Capping a multi-year process of RFPs and negotiations with the three blood brothers, Prudential Healthcare finally announced that SmithKline Beecham Clinical Laboratories would be its sole-source laboratory provider.

Three categories of Prudential health plans will be served by SBCL under this agreement: Prudential Health Maintenance Organization, Point of Service, and Administrative Services Only plans. A majority of Prudential’s 4.8 million managed care members are enrolled in these categories of plans.

Those knowledgeable with Prudential’s RFP process say that Prudential considered a variety of laboratory provider arrangements, including multiple laboratory provider panels.
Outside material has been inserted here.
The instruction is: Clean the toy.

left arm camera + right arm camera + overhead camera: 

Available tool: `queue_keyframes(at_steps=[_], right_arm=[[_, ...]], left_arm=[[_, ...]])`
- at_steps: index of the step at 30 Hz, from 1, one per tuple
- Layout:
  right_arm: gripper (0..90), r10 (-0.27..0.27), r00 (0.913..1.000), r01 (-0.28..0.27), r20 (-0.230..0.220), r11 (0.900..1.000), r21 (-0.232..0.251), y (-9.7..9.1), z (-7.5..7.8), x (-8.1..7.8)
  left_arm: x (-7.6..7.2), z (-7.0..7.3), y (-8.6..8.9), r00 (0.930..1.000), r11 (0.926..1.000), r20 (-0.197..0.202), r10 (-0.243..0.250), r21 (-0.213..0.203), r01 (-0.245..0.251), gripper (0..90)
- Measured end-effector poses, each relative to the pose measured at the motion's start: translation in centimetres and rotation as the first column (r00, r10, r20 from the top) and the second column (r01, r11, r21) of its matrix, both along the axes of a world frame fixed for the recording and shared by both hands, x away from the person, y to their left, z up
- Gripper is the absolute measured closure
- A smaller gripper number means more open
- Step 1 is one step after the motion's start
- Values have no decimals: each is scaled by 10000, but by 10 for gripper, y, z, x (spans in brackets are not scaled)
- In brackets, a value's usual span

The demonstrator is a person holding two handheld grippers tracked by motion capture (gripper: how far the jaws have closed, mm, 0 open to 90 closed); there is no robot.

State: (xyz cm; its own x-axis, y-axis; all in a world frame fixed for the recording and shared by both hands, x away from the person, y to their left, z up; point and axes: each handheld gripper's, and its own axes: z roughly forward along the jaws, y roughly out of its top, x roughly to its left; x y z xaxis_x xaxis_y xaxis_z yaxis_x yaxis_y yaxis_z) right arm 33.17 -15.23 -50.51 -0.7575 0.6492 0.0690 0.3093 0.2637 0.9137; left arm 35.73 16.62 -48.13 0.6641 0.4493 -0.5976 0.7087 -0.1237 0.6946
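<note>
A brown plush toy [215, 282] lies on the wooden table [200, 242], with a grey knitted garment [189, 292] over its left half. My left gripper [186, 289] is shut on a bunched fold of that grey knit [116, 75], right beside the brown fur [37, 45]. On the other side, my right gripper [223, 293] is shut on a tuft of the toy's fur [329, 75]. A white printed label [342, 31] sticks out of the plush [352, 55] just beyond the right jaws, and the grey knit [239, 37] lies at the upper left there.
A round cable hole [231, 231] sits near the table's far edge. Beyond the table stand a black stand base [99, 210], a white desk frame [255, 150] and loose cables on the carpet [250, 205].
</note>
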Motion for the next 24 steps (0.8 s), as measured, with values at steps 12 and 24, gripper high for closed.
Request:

They indicate that SBCL’s goal was to negotiate a sole-source agreement similar to the one they signed with Cigna in 1995. For that reason, SBCL offered Prudential a comprehensive menu of laboratory services and pricing which, in the end encouraged Prudential to opt for a sole-source lab- oratory arrangement.


LabOne, Inc. announced its 1997 financial performance. Due to a $6.6 million write-off from the anticipated sale of its existing laboratory facility the company reported a net loss of $2.4 million.

However, that write down masks a strong year for the Lenexa, Kansas-based laboratory. Revenue in 1997 increased 33%, from $59.4 million in 1996 to $78.9 in 1997.

Growth was balanced in all three divisions within LabOne. Revenue from clinical laboratory testing increased 91%. Substance abuse testing revenues climbed 101%, while life insurance testing revenues grew 22%.

The company’s LabCard laboratory benefits program continues to grow. Currently it serves 1.8 million members, with another 300,000 lives awaiting implementation. The balanced growth at LabOne demonstrates that a professional sales program directed at niche markets can build a sizeable revenue base of profitable business.